Across all 273 submissions, research from Wales impacted on a variety of sectors, ranging from developing or reforming government policy to informing clinical practice in health and social care settings.
But what was the benefit to the regions from which the research originated? Just over one-third of case studies reported specifically on impacts within Wales, many of which complemented activities within the UK and abroad.
These showed a remarkably distinct profile. While impacts on policy and society remained prominent, reflecting trends in the Welsh submission as a whole, when we looked at the geographic distribution of impact relative to the size of the sector, we also found that culture, heritage and the economy were important areas for research impact within Wales. This might take the form of contributing to the reform of Welsh government policy, transforming public awareness on topics ranging from equality to national identity, increasing participation in the arts, or supporting national economic growth.

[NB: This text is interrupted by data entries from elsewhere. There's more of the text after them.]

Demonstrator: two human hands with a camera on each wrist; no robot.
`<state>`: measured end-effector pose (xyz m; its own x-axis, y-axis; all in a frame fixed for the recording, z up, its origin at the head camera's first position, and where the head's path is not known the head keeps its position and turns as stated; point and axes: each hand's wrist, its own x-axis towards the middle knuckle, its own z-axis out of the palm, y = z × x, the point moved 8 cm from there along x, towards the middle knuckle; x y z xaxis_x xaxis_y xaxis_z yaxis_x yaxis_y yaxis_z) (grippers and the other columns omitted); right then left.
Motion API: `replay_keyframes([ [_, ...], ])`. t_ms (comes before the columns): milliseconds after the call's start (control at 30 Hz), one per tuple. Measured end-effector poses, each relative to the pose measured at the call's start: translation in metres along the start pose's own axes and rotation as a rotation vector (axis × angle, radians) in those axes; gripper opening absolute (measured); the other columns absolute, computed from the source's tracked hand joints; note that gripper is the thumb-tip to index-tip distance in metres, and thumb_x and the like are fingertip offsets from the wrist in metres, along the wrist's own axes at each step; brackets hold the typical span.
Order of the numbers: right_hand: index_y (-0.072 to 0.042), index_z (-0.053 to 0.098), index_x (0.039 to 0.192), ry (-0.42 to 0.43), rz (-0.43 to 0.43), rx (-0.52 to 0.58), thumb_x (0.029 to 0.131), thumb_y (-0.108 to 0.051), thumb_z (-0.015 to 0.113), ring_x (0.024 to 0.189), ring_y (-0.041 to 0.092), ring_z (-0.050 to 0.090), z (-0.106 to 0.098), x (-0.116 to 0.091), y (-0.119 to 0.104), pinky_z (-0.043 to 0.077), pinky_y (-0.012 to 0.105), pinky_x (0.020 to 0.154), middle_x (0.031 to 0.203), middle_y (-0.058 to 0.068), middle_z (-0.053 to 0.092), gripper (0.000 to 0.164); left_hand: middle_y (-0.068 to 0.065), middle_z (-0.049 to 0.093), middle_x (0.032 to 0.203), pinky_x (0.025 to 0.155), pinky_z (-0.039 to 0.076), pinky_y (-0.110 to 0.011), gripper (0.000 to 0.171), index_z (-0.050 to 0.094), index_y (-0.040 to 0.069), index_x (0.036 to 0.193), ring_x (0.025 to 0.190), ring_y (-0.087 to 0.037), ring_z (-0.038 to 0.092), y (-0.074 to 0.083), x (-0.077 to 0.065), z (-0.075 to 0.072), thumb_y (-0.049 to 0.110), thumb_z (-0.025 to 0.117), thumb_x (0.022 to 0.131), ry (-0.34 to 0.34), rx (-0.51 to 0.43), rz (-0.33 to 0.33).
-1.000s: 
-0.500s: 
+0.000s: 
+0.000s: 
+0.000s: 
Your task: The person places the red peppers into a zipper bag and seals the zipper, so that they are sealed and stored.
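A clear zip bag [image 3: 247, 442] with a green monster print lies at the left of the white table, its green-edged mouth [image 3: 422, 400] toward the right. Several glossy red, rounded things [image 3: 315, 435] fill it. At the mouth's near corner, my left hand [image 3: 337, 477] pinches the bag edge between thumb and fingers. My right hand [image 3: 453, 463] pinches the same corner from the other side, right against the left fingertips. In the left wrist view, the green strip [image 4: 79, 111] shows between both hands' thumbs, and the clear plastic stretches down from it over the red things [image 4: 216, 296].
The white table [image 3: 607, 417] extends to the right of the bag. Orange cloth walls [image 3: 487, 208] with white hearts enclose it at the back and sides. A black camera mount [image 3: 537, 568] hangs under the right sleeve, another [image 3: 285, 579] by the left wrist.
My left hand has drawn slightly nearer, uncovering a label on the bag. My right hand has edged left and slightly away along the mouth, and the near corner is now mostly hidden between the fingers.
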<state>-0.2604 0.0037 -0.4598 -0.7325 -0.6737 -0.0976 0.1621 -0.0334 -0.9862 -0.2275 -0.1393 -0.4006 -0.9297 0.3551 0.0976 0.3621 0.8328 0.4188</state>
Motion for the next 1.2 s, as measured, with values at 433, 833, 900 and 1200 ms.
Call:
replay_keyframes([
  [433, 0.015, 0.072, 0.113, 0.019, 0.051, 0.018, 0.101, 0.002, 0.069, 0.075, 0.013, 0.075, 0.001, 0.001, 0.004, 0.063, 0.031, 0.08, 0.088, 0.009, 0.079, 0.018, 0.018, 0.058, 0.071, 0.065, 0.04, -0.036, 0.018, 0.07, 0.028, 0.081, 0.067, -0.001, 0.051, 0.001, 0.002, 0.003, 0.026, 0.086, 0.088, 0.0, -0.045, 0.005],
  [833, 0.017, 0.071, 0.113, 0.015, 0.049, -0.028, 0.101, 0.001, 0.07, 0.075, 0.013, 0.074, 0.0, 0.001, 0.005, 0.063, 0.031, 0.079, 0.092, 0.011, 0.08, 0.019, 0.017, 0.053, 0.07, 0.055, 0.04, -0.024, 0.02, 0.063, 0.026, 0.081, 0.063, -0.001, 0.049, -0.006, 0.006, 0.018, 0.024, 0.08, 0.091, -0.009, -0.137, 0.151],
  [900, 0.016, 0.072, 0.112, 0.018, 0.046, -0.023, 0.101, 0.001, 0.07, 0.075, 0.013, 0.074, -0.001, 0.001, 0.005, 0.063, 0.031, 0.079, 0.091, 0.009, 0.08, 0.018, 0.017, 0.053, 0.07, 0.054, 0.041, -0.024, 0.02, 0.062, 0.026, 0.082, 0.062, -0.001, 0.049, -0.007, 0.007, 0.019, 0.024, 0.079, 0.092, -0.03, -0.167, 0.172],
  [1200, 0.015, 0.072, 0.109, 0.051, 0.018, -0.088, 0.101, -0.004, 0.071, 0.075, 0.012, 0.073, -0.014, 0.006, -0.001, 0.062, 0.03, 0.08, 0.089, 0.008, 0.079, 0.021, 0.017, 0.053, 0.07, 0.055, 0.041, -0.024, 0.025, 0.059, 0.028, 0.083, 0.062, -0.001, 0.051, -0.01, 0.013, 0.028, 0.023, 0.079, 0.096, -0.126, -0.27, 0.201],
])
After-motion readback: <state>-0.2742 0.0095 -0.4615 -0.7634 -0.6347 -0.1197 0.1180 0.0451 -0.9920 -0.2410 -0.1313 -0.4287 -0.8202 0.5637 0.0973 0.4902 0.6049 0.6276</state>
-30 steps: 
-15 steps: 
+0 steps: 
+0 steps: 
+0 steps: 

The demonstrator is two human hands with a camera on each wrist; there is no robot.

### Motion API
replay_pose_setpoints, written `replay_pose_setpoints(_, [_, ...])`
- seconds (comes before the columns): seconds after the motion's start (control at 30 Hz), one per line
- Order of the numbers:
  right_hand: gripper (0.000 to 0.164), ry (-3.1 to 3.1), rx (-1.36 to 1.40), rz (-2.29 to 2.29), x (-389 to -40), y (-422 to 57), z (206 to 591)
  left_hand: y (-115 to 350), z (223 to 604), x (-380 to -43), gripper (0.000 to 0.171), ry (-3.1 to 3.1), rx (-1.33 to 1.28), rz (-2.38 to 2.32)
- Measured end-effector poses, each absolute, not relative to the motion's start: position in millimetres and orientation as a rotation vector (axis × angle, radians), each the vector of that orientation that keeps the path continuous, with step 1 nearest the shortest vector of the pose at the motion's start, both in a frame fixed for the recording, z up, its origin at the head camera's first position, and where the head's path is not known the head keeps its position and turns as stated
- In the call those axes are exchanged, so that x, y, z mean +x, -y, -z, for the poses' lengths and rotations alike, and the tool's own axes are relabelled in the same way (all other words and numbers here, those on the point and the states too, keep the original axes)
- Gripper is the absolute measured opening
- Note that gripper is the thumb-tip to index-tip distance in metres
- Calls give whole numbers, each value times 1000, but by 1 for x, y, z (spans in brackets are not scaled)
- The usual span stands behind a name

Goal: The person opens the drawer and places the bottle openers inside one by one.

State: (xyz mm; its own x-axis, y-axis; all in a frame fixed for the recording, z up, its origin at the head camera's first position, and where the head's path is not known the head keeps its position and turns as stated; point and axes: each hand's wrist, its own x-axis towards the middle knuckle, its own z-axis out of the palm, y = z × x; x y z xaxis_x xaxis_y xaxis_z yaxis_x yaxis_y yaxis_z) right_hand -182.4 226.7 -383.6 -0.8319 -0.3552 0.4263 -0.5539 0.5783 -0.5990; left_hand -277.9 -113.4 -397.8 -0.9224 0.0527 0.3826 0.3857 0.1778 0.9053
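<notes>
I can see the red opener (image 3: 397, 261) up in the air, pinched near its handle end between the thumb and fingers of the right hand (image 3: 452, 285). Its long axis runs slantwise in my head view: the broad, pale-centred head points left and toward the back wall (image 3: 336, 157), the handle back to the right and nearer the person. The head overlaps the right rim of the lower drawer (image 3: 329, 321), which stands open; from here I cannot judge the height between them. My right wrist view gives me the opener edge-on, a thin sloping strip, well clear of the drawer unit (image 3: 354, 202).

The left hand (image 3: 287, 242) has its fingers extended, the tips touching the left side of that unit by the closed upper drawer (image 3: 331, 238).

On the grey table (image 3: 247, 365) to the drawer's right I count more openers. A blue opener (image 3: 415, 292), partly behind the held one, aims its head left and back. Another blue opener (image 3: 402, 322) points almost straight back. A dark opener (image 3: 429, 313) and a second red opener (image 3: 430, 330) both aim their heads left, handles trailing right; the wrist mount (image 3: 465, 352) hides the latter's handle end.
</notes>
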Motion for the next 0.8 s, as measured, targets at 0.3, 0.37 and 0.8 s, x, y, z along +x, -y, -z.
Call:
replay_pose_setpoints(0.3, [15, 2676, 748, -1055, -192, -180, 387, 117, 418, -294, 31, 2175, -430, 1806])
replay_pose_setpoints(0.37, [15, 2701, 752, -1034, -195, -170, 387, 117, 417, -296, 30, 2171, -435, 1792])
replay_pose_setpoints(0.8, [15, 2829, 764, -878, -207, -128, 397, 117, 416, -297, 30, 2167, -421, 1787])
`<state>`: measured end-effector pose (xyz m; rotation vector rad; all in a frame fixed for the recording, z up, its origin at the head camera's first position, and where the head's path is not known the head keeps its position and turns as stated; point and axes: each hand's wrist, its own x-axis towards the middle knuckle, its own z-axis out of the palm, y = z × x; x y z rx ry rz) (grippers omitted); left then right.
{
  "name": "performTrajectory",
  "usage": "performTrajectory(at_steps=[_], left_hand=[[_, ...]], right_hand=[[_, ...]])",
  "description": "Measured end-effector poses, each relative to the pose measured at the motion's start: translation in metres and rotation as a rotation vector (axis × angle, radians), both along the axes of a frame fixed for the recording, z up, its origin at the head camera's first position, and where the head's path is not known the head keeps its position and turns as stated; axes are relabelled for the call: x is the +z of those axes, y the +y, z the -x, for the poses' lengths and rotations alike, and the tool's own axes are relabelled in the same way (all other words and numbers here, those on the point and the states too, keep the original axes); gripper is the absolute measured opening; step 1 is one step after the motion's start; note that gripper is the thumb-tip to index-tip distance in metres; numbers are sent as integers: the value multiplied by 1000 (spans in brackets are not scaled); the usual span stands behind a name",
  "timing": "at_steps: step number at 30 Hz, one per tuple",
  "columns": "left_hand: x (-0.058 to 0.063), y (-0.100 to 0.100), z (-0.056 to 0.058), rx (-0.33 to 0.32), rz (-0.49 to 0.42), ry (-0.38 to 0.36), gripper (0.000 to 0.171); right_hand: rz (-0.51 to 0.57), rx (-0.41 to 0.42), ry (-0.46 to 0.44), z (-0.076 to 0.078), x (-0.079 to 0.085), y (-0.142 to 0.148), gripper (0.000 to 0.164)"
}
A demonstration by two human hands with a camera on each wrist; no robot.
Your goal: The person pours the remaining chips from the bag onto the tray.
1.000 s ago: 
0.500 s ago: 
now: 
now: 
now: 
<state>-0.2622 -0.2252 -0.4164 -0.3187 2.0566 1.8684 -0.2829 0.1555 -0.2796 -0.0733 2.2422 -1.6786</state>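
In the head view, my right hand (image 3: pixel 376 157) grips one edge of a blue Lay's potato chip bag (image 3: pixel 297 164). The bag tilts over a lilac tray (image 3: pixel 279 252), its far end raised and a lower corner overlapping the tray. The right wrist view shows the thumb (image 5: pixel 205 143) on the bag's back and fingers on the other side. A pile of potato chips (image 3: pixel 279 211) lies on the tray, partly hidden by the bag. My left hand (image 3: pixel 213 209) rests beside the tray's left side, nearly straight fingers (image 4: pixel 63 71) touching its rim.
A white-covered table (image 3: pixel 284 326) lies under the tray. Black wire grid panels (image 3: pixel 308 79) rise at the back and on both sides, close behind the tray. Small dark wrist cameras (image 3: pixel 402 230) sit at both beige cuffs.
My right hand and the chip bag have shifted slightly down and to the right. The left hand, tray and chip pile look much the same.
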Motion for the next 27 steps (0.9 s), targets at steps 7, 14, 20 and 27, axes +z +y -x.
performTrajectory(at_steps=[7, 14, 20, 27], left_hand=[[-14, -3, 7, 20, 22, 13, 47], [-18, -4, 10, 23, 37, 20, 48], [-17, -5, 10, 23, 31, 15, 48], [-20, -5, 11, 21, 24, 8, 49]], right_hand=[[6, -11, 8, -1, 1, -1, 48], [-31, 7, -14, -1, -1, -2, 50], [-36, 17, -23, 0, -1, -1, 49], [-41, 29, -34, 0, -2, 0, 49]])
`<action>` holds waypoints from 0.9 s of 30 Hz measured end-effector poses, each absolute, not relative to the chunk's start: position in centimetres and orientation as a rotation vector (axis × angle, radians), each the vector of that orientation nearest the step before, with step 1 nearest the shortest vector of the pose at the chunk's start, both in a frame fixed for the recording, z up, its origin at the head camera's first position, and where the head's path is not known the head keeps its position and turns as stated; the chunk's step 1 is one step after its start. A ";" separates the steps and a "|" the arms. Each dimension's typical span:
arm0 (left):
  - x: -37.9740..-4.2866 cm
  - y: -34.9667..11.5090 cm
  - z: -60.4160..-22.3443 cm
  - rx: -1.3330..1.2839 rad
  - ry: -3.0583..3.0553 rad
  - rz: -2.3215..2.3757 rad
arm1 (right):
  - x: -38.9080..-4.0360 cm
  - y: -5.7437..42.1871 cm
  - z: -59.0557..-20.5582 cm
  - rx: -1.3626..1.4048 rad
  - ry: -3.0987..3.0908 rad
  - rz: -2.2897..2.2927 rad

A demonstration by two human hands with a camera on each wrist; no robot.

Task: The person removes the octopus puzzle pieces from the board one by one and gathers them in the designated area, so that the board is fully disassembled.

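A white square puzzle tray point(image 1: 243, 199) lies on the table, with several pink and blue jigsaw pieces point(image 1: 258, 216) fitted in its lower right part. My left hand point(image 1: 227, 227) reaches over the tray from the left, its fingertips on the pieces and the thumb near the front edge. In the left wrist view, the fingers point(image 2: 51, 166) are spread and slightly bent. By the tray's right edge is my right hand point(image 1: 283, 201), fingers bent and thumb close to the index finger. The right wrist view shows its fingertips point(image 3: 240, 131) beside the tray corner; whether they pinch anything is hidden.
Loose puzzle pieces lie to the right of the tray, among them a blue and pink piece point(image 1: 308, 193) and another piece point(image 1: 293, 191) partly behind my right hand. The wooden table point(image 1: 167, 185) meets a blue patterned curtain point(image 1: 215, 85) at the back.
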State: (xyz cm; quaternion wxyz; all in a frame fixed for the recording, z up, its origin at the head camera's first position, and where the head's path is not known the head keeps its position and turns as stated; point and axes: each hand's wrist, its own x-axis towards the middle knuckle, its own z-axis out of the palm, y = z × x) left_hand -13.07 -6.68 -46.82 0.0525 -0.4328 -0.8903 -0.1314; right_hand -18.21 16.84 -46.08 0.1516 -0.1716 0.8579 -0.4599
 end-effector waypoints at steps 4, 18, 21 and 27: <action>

Small and medium-sized enterprises (SMEs) were a key beneficiary in relation to the latter, with many of the impacts relating to economic growth in Wales foregrounding complementary research and policy initiatives to support the growth of start-ups and small businesses, and to encourage industry within Wales. The public was also a notable beneficiary locally, reflecting initiatives from researchers in Wales to empower, connect and make provisions for local, and especially rural, communities.
These impacts were commonly the result of multiple activities that translated the original research into a medium that enabled the impact to take place. These ranged from the dissemination of research findings to collaborations with direct adopters of the research, such as engaging with policymakers via participation in working groups, select committees, or in private briefings.
Over two-thirds of case studies produced examples where such beneficiaries directly adopted their research in practice. This was especially so with policymakers and local governments, as well as professionals from health and social care, and science, engineering, manufacturing and industry.
There are, by now, well-known caveats for using REF case studies as subjects for analysis. Most importantly, REF presents an illustrative sample of wider impacts: the full set of impact narratives reported does not reflect the complete research landscape. Many more examples of research impact within Wales are currently undocumented.
While this study is unique in that it was possible to read and analyse all of the case studies available using the original raw data, further insights could be drawn by interviewing the researchers, who have contributed to this diverse and fascinating set of impacts.
Moreover, while REF is a useful starting point to gain a holistic view of research impact, it would be instructive to zoom out from the highly focused narratives that were submitted to REF 2014. What was evident in the REF case studies was that taxpayer investment in Welsh research falls into a wider ecosystem of funding and commercialisation that is often proactively and strategically cultivated with an eye to impact beyond the academy. Tracing the pathways from funding to the types and locations of impact, and the networks of non-academic collaborators that have helped to facilitate them, would help to further understand the success of the model adopted in Wales.